Silent coeliac: disease refers to seropositivity with histological
evidence of villous atrophy in keeping with a diagnosis of coeliac
disease in an asymptomatic individual.
Latent coeliac disease refers to seropositivity in the absence of
histological changes in the small bowel mucosa to meet the
diagnostic criteria for coeliac disease.

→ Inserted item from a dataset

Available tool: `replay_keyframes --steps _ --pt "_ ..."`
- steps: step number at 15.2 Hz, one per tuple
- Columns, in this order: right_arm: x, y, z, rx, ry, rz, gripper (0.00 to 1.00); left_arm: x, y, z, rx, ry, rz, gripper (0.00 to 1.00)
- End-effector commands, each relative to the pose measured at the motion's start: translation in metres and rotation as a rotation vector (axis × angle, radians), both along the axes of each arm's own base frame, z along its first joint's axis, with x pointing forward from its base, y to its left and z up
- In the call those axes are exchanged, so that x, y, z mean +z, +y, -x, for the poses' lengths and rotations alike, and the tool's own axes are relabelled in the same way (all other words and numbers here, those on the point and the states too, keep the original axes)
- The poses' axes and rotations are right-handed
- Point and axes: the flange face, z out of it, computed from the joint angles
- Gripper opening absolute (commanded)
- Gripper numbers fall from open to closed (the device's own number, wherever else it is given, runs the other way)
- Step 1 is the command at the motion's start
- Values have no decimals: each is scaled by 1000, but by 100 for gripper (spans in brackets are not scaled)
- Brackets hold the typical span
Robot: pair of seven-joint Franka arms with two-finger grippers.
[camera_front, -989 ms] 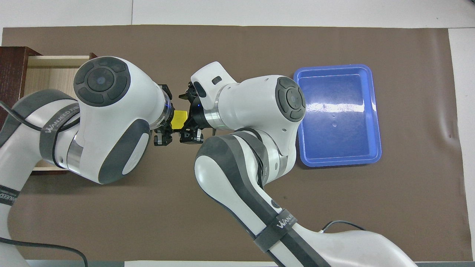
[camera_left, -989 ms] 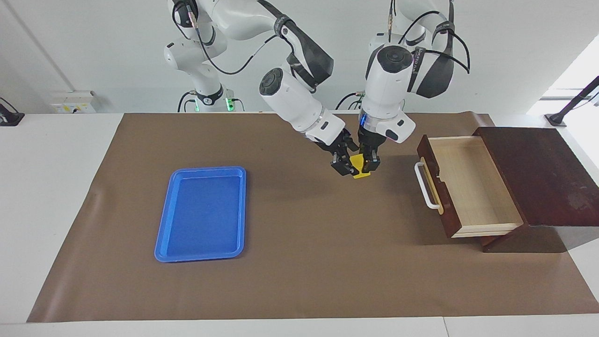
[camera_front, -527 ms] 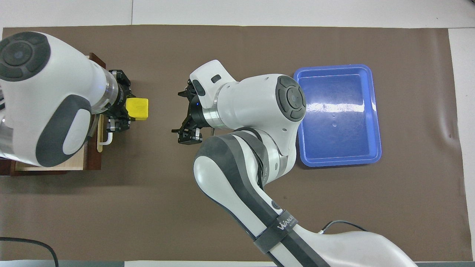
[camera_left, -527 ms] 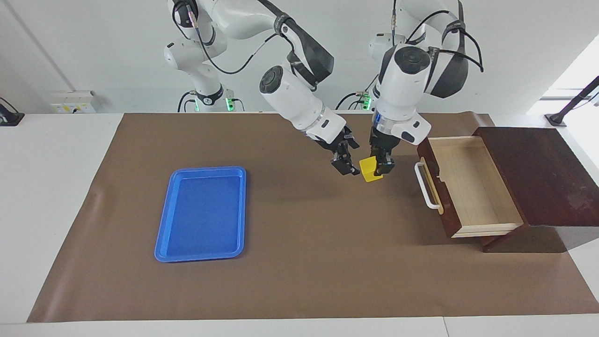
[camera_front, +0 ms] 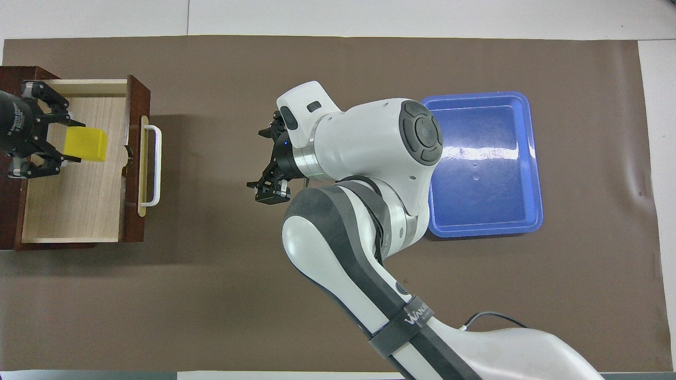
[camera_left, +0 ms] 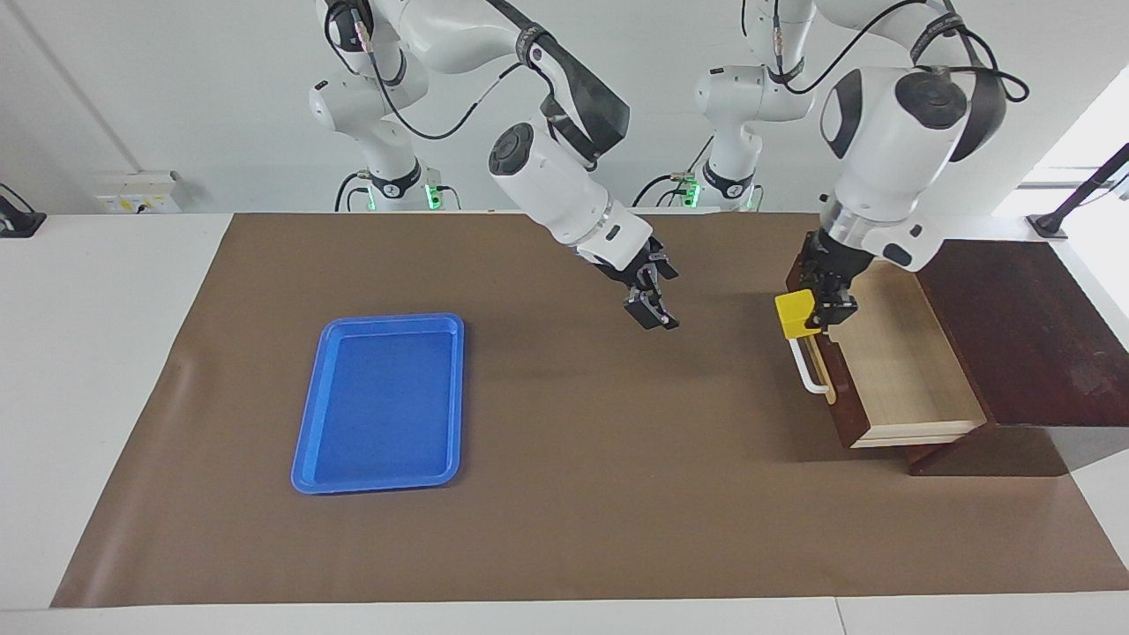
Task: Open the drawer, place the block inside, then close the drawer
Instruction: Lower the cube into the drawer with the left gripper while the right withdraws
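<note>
Left gripper [camera_left: 816, 310], clenched on the block [camera_left: 793, 314], has moved from mid-mat to above the open drawer [camera_left: 891, 362]; right gripper [camera_left: 654, 295], released, hangs beside that drawer.

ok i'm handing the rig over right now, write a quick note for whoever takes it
Left gripper: shut on the yellow block, up in the air over the open drawer, by its front panel.
Right gripper: open, empty, over the bare mat mid-table; that arm waits.
Drawer: pulled out, at the left arm's end of the table; nothing shows on the visible part of its floor.
Blue tray: empty, toward the right arm's end, not part of the job.
Done: drawer opened, block picked up and brought over it.
Left: lower and release the block inside, then push the drawer shut by its white handle.
</note>
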Motion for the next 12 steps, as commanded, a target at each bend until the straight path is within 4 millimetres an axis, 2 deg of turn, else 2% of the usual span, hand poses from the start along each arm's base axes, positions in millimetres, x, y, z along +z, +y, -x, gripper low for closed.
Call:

A significant number of these
patients will go on to develop the mucosal changes associated with
coeliac disease and its clinical consequences.
Coeliac crisis: is a rare complication of coeliac disease characterized
by explosive diarrhoea, abdominal distension, dehydration and
electrolyte disturbance with hypoalbuminaemia, which may
necessitate treatment with steroids during the initial phase.

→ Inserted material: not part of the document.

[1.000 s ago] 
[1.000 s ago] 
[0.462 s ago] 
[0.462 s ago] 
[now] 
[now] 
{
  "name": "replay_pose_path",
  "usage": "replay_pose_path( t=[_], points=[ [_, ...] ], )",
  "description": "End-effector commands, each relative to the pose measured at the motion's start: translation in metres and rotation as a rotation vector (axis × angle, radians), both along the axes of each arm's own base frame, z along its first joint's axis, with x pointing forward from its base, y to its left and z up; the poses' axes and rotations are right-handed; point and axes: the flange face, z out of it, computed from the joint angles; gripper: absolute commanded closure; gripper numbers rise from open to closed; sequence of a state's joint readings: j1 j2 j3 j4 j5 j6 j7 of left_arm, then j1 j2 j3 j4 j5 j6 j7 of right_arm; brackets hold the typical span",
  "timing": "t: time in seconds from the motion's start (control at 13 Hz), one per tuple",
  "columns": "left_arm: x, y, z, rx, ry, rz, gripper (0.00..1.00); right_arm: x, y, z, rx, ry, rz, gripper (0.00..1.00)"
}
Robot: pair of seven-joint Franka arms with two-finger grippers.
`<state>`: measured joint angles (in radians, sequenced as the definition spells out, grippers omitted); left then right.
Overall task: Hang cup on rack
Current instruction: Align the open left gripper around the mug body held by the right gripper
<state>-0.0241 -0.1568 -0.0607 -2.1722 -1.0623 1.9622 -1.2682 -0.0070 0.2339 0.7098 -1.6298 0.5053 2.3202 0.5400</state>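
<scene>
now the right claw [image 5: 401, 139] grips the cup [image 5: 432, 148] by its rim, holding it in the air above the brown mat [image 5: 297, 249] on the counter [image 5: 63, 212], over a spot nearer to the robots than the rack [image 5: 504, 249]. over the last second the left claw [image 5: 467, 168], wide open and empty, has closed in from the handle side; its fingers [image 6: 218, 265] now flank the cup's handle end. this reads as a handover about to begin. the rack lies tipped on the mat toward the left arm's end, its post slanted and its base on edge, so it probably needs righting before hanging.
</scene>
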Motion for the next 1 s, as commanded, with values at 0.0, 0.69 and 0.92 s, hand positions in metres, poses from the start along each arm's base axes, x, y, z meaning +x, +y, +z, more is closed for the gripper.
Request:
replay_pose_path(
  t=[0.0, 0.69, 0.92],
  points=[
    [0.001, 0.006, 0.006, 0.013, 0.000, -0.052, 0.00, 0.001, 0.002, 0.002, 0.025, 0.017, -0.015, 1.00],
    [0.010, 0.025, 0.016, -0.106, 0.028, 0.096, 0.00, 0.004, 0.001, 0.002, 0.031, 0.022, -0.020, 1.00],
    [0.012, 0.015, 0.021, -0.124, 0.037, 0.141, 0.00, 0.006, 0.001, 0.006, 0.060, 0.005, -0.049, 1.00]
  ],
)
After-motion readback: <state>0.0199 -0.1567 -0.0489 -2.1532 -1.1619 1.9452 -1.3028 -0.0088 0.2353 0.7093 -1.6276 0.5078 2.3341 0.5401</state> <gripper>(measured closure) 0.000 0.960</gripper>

Conditions with an increased prevalence of coeliac disease:
• Type 1 diabetes
• Autoimmune thyroiditis
• Down syndrome
• Turner syndrome
• William syndrome
• Selective IgA deficiency
• First-degree relatives
Malabsorption:
Disorders affecting the digestion or absorption of nutrients
Presentation
• Diarrhoea.
• Steatorrhoea((difficult to flush down the toilet and has an odor which
pervades the whole house,pale,bulky)
• Flatulence.
• FTT/weight loss.
• Muscle wasting.
• Abdominal distension.
• Peri-anal excoriation.
• Delayed puberty.
• Features of underlying illness, e.g. abdominal pain in Crohn’s disease.
• Signs of nutritional deficiency states, e.g. ascites due to
hypoalbuminaemia
Investigations:
Initial screening tests should include: FBC; U&E; creatinine; albumin;
total protein; Ca2+; PO4 3– ; LFT; iron status, coeliac antibody screen;
coagulation screen, stool M,C&S.
FBC:full blood count
U&E: urea and electrolytes
LFT: liver function test
Stool M,C&S: stool microscopy –culture and sensitivity
If diagnosis still unclear, consider:
• Upper GI endoscopy with biopsy to look for an enteropathy,
ileocolonoscopy if features suggest colitis (ensure clotting screen normal
before procedure).
• Sweat test.
• Immune function tests.
• Faecal fat measurement.
• Faecal elastase.
• Faecal A1-antitrypsin.
• Exocrine pancreatic function tests.
Treatment:
• Treat underlying disease, e.g. metronidazole for giardiasis, gluten-free
diet for coeliac disease.
• Supplemental digestive enzymes, e.g. pancreatic enzymes in cystic
fibrosis.
• Nutritional supplements to correct deficiencies.
• PN if malabsorption severe or slow to recover.